◆ **Description of the task**: Verbatim, and with nothing else, reproduce the data below from its first line through the line containing "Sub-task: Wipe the".

Segment Start: Material provided

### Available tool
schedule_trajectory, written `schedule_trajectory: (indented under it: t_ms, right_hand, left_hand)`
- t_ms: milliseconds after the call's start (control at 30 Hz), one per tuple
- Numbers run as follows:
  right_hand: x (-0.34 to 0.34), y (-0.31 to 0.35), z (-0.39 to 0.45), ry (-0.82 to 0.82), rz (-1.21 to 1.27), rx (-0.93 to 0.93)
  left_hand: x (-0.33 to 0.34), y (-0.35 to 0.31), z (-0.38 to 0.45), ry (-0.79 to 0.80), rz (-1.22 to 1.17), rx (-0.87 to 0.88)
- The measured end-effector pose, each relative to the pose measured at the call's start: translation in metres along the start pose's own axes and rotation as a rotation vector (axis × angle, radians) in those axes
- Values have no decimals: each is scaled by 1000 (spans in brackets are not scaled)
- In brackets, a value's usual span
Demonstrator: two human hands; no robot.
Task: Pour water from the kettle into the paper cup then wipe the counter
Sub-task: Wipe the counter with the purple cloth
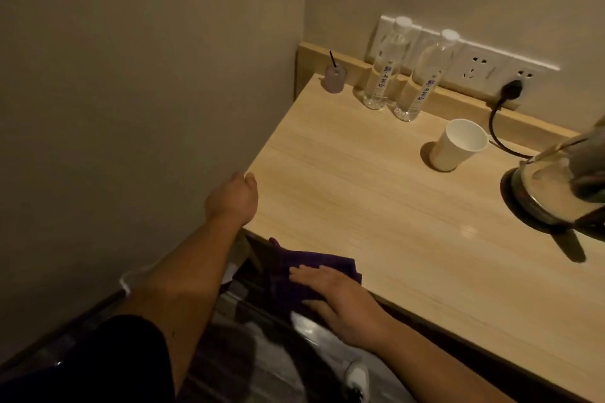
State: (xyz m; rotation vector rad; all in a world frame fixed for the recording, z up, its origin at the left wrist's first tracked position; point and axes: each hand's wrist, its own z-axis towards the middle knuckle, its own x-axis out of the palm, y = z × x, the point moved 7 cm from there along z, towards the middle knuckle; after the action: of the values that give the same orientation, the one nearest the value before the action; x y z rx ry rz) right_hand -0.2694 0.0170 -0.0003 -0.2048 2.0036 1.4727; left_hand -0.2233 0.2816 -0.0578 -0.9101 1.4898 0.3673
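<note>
A white paper cup (458,144) stands upright on the light wooden counter (376,206), toward the back right. The glass kettle (556,180) sits on its dark base at the right edge of view, partly cut off. A purple cloth (307,271) lies over the counter's front left corner, part of it hanging off the edge. My right hand (340,298) lies flat on the cloth, fingers stretched out. My left hand (234,198) grips the counter's left edge next to the wall, its fingers curled out of sight.
Two clear water bottles (383,69) (422,78) stand at the back by a wall socket strip (474,65), where the kettle's black cord (497,121) is plugged in. A small jar with a black stick (334,77) sits in the back left corner. A wall bounds the counter's left side.
</note>
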Motion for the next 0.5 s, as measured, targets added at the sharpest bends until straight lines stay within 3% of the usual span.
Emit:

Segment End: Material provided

◆ **Output for this exercise**:
### Available tool
schedule_trajectory, written `schedule_trajectory: (indented under it: t_ms, right_hand, left_hand)`
- t_ms: milliseconds after the call's start (control at 30 Hz), one per tuple
- Numbers run as follows:
  right_hand: x (-0.34 to 0.34), y (-0.31 to 0.35), z (-0.39 to 0.45), ry (-0.82 to 0.82), rz (-1.21 to 1.27), rx (-0.93 to 0.93)
  left_hand: x (-0.33 to 0.34), y (-0.35 to 0.31), z (-0.38 to 0.45), ry (-0.79 to 0.80), rz (-1.22 to 1.17), rx (-0.87 to 0.88)
- The measured end-effector pose, each relative to the pose measured at the call's start: translation in metres along the start pose's own axes and rotation as a rotation vector (axis × angle, radians) in those axes
- Values have no decimals: each is scaled by 1000 (spans in brackets are not scaled)
- In brackets, a value's usual span
Demonstrator: two human hands; no robot.
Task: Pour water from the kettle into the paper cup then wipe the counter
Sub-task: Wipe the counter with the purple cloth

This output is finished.